**Task goal:** Look through the material and copy each line holding "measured".

----

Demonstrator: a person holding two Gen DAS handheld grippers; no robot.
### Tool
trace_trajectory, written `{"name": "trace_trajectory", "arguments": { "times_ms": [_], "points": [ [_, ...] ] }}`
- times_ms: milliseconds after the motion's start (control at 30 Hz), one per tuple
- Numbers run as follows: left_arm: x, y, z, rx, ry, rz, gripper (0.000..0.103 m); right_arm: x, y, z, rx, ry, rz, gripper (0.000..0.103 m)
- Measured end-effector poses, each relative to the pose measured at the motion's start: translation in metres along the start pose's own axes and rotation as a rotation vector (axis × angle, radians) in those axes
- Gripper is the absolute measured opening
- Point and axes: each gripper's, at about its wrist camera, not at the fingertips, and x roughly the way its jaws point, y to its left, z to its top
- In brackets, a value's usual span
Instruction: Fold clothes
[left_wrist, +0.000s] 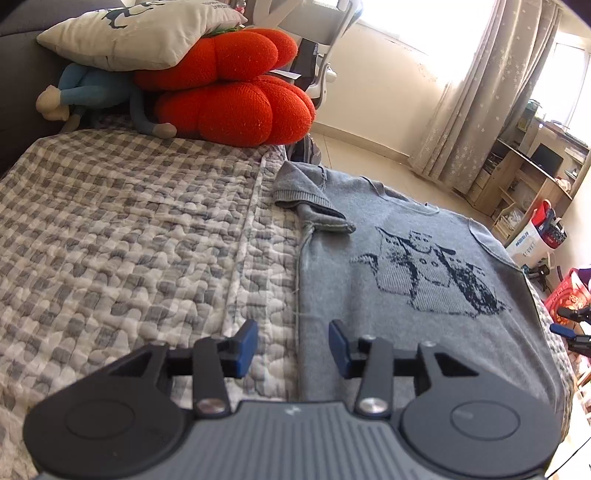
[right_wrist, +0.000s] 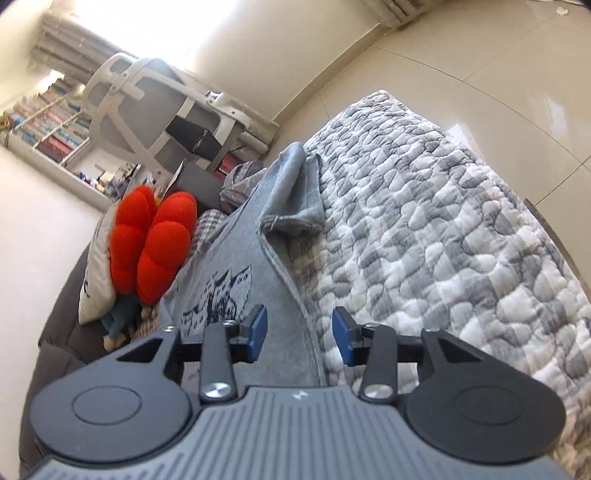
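Nearest, the left gripper (left_wrist: 293, 349) and right gripper (right_wrist: 299, 334) hang spread and empty over opposite side edges of a grey knit sweater (left_wrist: 406, 266) lying flat on the checked quilt (left_wrist: 129, 221). Soft, limp and light, it is best pinched at the edges. Beyond it the sleeve (left_wrist: 310, 206) lies folded inward. No readable writing.

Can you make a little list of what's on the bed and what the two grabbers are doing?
sweater: grey, picture on front, flat on quilt
sleeve: folded in over the sweater
quilt: checked, grey and white
cushions: red, stacked at far end
left gripper: open, holds nothing
right gripper: open, above sweater's edge, holds nothing
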Motion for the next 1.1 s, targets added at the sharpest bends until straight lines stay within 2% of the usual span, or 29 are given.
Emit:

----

**Answer section:**
- Measured end-effector poses, each relative to the pose measured at the motion's start: translation in metres along the start pose's own axes and rotation as a rotation vector (axis × angle, radians) in those axes
- Gripper is the absolute measured opening

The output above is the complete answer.